* _EXERCISE_
From the records below, extract only the lines running from the line with "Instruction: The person" to the line with "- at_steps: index", both lines included, reproducing them exactly.

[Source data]

---*---

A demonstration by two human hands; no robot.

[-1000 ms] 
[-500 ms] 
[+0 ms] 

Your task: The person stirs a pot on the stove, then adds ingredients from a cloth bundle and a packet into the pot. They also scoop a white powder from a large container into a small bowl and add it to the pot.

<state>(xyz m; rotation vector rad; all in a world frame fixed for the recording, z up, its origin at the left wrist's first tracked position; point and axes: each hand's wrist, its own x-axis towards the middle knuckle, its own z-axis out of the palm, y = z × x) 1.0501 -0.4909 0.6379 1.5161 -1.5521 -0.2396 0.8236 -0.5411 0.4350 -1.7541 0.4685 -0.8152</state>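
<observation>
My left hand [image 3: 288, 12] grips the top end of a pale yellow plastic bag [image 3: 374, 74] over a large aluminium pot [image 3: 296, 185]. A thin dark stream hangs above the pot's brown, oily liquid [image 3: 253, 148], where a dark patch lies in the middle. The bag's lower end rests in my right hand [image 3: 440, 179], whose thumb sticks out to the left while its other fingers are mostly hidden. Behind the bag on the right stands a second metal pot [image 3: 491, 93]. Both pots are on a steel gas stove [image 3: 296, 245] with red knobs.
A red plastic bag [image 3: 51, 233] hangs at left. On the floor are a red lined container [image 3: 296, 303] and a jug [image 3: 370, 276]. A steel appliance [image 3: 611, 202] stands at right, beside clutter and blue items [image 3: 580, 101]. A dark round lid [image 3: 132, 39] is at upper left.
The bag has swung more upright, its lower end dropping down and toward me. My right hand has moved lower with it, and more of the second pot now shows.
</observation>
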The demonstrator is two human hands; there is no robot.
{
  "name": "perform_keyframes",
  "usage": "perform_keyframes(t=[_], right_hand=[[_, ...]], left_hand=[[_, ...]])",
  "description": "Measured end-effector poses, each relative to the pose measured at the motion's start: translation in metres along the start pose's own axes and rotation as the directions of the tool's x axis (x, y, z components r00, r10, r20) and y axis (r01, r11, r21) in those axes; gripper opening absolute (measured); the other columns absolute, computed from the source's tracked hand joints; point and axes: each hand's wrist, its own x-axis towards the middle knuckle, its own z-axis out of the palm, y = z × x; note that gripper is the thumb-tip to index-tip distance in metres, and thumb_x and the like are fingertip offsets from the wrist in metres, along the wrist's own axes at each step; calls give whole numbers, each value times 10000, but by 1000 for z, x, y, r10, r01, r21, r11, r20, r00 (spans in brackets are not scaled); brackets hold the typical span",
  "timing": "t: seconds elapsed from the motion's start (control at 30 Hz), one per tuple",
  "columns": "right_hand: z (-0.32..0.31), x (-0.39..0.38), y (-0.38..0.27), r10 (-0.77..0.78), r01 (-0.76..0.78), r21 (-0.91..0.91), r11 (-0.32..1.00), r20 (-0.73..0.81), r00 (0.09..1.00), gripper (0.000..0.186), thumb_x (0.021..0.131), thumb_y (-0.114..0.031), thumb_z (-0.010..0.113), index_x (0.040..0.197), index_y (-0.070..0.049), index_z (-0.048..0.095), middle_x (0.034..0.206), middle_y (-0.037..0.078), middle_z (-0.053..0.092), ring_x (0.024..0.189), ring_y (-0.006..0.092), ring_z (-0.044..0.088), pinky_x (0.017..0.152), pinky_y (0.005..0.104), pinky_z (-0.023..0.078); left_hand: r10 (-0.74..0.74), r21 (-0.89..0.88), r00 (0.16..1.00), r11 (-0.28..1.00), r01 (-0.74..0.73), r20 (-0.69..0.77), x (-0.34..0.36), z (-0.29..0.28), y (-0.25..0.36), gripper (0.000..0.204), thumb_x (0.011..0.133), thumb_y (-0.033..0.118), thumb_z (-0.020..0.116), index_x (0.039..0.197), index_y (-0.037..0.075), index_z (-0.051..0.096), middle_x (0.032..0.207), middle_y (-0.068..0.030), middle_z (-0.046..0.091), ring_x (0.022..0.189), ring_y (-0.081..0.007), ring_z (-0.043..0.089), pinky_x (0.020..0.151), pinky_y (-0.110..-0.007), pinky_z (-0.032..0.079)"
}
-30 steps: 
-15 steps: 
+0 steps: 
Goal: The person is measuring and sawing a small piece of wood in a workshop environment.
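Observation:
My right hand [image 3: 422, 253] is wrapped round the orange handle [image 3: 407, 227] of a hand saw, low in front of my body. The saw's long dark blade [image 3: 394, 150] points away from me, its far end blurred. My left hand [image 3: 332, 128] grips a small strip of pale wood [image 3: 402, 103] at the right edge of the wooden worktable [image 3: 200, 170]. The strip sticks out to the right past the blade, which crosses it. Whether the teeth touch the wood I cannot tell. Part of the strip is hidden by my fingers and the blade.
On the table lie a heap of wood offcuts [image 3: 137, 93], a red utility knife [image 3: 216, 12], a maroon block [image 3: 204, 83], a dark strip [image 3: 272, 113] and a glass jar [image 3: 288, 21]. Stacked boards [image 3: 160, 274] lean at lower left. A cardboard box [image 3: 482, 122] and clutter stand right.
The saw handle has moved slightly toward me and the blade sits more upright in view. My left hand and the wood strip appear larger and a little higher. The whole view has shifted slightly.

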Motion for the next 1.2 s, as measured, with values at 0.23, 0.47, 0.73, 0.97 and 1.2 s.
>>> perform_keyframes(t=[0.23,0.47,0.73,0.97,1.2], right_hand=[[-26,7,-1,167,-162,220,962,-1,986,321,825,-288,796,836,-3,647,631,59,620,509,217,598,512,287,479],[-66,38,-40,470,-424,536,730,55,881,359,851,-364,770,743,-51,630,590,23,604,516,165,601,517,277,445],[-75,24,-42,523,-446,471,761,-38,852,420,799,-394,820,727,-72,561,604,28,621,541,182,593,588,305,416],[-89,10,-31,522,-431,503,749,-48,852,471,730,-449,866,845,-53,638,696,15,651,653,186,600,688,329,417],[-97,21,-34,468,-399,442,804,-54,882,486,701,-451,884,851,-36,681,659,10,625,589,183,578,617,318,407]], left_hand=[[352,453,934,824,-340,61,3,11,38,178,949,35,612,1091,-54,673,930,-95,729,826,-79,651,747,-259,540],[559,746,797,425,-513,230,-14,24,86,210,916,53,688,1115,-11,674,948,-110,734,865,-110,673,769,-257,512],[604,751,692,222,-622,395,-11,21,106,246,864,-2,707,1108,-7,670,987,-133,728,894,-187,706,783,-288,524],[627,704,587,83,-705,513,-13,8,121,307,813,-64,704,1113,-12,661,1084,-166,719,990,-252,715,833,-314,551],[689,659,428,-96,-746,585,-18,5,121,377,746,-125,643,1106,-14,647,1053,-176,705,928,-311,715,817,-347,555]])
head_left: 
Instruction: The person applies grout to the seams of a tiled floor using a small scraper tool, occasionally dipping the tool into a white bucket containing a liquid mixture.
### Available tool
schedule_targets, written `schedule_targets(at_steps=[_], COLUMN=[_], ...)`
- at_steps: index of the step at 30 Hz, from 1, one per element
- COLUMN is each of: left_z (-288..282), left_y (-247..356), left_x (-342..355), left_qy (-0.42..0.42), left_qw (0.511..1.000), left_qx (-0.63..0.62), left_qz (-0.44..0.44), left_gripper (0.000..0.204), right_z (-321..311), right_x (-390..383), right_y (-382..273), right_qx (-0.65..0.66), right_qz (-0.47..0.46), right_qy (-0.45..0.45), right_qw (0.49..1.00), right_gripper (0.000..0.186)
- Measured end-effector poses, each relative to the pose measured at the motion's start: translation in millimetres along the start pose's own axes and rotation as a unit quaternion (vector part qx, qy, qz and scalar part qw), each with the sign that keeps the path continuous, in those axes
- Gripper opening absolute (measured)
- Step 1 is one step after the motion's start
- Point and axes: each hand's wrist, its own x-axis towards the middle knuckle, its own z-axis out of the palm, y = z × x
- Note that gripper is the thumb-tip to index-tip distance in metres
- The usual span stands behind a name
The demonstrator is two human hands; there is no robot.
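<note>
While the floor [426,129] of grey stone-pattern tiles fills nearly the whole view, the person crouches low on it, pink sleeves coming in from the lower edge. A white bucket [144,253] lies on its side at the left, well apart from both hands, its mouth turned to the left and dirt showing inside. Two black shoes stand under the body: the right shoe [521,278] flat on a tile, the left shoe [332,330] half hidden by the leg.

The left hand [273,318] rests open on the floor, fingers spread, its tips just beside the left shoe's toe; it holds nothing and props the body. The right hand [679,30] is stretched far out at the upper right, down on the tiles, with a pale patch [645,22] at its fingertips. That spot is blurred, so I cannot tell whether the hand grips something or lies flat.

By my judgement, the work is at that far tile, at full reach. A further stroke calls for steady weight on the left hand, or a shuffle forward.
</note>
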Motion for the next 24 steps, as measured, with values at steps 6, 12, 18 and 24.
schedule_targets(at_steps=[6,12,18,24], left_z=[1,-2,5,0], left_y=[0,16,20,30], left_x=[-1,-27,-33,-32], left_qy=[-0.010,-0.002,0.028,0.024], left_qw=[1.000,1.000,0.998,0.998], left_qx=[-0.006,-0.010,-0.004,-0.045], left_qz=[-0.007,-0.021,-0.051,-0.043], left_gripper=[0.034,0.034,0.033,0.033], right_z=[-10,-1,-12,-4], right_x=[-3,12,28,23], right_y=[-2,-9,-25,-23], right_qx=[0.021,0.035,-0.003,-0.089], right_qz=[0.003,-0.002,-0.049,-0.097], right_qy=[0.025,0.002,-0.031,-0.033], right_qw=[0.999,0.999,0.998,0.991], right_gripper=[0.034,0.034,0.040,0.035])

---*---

* _SOLUTION FOR THIS PROBLEM_
Instruction: The person applies grout to the seams of a tiled floor using a small scraper tool, occasionally dipping the tool into a white bucket containing a liquid mixture.
### Available tool
schedule_targets, written `schedule_targets(at_steps=[_], COLUMN=[_], ...)`
- at_steps: index of the step at 30 Hz, from 1, one per element

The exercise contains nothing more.